Die Deadenylierung von mRNAs durch den CCR4/NOT-Komplex in Saccharomyces cerevisiae und Drosophila melanogaster

Abstract

Die Genexpression hängt von der Transkriptmenge ab, die durch das Verhältnis von Transkription und mRNA-Abbau reguliert wird. Deadenylierung ist meist der einleitende und oft auch der geschwindigkeitsbestimmende Schritt des mRNA-Abbaus. In dieser Studie konnte der CCR4/NOT-Komplex, in dem zwei Untereinheiten, Ccr4p und Pop2p, Homologie zu Exonukleasen aufweisen, als die vorherrschende deadenylierende Aktivität in S. cerevisiae identifiziert werden. In pop2-Deletionsstämmen wurde eine Verlängerung der Gesamt-Poly(A)-Schwänze beobachtet. Der Komplex wurde mittels der TAP-tag Methode isoliert und zeigte poly(A)-spezifische 3'-Exonukleaseaktivität in vitro. Homologe zu fast allen Untereinheiten des Komplexes konnten ebenfalls im Genom von D. melanogaster identifiziert werden. Durch biochemische Fraktionierung von cytoplasmatischem S2-Extrakt wurde gezeigt, dass die beiden wahrscheinlich katalytischen Untereinheiten CAF1 und CCR4 mit einer poly(A)-spezifischen 3'-Exonukleaseaktivität assoziiert sind.

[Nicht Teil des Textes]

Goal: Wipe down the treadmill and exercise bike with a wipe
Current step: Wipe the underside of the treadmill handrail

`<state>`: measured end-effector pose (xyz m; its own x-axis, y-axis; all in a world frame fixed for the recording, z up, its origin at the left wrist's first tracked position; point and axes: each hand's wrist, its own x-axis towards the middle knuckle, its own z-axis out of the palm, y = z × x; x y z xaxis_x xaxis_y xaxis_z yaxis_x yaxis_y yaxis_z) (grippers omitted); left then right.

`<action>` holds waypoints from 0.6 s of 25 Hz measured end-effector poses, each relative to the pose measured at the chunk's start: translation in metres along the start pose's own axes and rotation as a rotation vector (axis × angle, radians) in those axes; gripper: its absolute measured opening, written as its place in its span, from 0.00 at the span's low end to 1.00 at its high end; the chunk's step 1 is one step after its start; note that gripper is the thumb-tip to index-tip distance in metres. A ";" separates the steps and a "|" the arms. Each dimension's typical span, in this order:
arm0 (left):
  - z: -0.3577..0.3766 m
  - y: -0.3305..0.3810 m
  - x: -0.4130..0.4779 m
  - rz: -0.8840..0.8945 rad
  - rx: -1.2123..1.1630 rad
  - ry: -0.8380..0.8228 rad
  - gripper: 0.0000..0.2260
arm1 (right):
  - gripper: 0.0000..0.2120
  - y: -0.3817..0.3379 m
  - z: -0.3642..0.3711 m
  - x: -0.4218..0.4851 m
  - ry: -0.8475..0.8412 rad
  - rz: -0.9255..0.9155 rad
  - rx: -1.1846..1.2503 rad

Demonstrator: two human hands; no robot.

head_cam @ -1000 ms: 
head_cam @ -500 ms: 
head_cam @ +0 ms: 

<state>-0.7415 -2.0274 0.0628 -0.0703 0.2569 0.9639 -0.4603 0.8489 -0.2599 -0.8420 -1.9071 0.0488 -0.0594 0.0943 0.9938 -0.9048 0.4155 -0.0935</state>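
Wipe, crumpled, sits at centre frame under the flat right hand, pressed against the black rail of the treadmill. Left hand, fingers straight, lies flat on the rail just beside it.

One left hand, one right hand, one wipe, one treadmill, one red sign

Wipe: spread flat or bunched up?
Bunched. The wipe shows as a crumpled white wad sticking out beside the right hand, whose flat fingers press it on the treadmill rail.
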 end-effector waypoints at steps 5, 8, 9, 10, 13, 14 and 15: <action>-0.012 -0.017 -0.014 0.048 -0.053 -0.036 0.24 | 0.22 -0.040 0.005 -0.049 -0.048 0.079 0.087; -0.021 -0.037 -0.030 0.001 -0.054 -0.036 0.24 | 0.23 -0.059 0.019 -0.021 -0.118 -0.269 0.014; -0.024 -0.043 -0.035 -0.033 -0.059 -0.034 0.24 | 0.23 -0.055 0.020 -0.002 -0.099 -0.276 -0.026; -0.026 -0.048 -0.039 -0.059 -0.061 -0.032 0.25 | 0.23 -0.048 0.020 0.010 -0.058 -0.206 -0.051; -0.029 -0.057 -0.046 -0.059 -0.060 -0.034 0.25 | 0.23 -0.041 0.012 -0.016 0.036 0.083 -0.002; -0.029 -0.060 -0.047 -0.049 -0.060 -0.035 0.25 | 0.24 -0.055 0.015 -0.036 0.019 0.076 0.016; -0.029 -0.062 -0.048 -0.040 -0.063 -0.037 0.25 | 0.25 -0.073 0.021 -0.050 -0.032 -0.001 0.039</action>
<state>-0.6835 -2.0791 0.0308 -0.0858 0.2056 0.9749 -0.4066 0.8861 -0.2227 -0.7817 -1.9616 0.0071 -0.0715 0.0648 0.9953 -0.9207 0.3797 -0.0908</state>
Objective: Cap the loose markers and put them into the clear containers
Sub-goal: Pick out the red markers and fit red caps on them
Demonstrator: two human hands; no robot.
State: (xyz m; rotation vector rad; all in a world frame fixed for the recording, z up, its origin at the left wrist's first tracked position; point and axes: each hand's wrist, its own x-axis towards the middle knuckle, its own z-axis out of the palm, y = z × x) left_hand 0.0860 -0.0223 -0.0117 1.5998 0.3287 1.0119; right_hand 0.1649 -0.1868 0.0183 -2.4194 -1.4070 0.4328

Der knock-down von fast allen Untereinheiten des CCR4/NOT-Komplexes durch RNAi führte auch in D. melanogaster-S2-Zellen zu verlängertem Gesamt-Poly(A). Bei einem knock-down von CAF1 konnte auch ein Einfluss auf die Deadenylierung der Hsp70-mRNA während der Erholung von einem Hitzeschock beobachtet werden.

The rate of synthesis of any protein depends primarily on the amount of the corresponding mRNA present in the cell. The amount of mRNA is controlled by the rates of both synthesis and degradation. The first step of the main pathway of mRNA degradation in eukaryotes is the removal of the poly(A) tail by a 3'to 5'exonuclease, a process termed deadenylation. Deadenylation can be the rate limiting step of the whole mRNA degradation process. In this study the CCR4/NOT complex has been identified to bear the major enzymatic activity catalyzing mRNA deadenylation in S. cerevisiae. Two of its subunits, Pop2p (= CAF1) and Ccr4p, show homology to exonucleases and deletion of Pop2p resulted in elongated bulk poly(A) in the mutant yeast cell. The complex has been purified using the TAP-tag method and showed poly(A) specific 3'exonuclease activity in vitro. Homologs for almost all subunits of this complex could also been identified in the Drosophila genome. Biochemical fractionation of cytoplasmic extract from Schneider 2 (S2) cells showed that the two likely catalytic subunits,CCR4 and CAF1, were associated with each other and with a poly(A)-specific 3' exonuclease activity. Individual knock-down of almost every potential subunit of the Drosophila CCR4/NOT-complex by RNAi in cultured S2-cells led to a lengthening of bulk mRNA poly(A) tails. Knock-down of CAF1 also interfered with the rapid deadenylation of Hsp70 mRNA during recovery from heat shock.